== EXERCISE AIM ==
Give back the listing underneath, unchanged and complete.

-------- SUPPLIED DATA --------

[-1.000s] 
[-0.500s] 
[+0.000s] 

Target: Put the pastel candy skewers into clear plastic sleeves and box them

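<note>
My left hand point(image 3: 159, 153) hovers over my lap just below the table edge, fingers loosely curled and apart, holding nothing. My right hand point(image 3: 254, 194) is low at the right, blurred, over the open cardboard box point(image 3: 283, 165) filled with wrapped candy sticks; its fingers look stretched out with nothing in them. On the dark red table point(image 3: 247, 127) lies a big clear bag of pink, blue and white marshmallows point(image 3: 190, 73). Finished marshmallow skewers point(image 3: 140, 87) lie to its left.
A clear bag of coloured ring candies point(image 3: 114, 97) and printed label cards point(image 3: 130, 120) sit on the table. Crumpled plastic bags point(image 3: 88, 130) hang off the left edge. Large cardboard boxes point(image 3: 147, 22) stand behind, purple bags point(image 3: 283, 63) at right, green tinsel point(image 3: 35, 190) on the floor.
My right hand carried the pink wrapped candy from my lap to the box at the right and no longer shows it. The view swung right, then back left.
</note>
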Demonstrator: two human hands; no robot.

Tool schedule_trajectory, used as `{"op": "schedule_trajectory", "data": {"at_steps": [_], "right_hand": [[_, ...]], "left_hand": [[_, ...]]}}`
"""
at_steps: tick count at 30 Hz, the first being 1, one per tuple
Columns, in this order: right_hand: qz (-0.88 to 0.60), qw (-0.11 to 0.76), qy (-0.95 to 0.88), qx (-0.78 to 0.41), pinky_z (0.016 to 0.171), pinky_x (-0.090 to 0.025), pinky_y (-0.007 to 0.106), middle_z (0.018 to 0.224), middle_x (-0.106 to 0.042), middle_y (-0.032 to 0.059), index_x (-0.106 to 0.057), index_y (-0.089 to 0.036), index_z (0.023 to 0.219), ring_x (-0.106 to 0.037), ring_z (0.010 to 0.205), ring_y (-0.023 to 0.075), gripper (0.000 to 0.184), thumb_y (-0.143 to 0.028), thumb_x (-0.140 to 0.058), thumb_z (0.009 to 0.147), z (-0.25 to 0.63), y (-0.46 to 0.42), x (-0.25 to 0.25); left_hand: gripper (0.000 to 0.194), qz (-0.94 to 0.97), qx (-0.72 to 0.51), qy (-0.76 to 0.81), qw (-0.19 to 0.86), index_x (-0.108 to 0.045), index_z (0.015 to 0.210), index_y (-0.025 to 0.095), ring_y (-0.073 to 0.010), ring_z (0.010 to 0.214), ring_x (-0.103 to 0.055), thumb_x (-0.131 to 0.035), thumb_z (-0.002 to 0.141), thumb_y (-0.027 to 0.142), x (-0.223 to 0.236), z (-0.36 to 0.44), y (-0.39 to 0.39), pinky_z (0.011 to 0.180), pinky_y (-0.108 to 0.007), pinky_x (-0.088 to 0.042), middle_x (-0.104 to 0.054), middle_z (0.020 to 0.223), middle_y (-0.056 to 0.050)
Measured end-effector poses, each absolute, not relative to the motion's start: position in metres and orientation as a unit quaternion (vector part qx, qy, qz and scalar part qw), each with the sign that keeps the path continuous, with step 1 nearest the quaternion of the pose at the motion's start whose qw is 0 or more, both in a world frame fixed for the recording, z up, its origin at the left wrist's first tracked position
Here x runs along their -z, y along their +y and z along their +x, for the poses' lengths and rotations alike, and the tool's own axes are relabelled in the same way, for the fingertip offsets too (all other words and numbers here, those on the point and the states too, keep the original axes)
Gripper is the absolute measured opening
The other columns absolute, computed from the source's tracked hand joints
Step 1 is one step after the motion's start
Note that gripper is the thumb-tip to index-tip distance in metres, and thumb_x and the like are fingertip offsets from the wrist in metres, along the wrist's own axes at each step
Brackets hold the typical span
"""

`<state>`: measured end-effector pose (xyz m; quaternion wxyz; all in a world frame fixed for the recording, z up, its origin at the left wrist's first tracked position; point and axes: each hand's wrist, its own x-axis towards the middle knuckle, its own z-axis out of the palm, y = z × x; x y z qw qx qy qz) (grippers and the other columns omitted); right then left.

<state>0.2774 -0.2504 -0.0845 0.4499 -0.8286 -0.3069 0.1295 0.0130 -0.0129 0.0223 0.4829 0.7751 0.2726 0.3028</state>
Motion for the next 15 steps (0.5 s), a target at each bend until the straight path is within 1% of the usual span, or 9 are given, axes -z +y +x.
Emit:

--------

== TASK OUTPUT ==
[-1.000s] 
[-0.500s] 
[+0.000s] 

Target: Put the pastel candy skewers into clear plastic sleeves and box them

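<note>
My left hand point(image 3: 159, 153) hovers over my lap just below the table edge, fingers loosely curled and apart, holding nothing. My right hand point(image 3: 254, 194) is low at the right, blurred, over the open cardboard box point(image 3: 283, 165) filled with wrapped candy sticks; its fingers look stretched out with nothing in them. On the dark red table point(image 3: 247, 127) lies a big clear bag of pink, blue and white marshmallows point(image 3: 190, 73). Finished marshmallow skewers point(image 3: 140, 87) lie to its left.
A clear bag of coloured ring candies point(image 3: 114, 97) and printed label cards point(image 3: 130, 120) sit on the table. Crumpled plastic bags point(image 3: 88, 130) hang off the left edge. Large cardboard boxes point(image 3: 147, 22) stand behind, purple bags point(image 3: 283, 63) at right, green tinsel point(image 3: 35, 190) on the floor.
My right hand carried the pink wrapped candy from my lap to the box at the right and no longer shows it. The view swung right, then back left.
</note>
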Demonstrator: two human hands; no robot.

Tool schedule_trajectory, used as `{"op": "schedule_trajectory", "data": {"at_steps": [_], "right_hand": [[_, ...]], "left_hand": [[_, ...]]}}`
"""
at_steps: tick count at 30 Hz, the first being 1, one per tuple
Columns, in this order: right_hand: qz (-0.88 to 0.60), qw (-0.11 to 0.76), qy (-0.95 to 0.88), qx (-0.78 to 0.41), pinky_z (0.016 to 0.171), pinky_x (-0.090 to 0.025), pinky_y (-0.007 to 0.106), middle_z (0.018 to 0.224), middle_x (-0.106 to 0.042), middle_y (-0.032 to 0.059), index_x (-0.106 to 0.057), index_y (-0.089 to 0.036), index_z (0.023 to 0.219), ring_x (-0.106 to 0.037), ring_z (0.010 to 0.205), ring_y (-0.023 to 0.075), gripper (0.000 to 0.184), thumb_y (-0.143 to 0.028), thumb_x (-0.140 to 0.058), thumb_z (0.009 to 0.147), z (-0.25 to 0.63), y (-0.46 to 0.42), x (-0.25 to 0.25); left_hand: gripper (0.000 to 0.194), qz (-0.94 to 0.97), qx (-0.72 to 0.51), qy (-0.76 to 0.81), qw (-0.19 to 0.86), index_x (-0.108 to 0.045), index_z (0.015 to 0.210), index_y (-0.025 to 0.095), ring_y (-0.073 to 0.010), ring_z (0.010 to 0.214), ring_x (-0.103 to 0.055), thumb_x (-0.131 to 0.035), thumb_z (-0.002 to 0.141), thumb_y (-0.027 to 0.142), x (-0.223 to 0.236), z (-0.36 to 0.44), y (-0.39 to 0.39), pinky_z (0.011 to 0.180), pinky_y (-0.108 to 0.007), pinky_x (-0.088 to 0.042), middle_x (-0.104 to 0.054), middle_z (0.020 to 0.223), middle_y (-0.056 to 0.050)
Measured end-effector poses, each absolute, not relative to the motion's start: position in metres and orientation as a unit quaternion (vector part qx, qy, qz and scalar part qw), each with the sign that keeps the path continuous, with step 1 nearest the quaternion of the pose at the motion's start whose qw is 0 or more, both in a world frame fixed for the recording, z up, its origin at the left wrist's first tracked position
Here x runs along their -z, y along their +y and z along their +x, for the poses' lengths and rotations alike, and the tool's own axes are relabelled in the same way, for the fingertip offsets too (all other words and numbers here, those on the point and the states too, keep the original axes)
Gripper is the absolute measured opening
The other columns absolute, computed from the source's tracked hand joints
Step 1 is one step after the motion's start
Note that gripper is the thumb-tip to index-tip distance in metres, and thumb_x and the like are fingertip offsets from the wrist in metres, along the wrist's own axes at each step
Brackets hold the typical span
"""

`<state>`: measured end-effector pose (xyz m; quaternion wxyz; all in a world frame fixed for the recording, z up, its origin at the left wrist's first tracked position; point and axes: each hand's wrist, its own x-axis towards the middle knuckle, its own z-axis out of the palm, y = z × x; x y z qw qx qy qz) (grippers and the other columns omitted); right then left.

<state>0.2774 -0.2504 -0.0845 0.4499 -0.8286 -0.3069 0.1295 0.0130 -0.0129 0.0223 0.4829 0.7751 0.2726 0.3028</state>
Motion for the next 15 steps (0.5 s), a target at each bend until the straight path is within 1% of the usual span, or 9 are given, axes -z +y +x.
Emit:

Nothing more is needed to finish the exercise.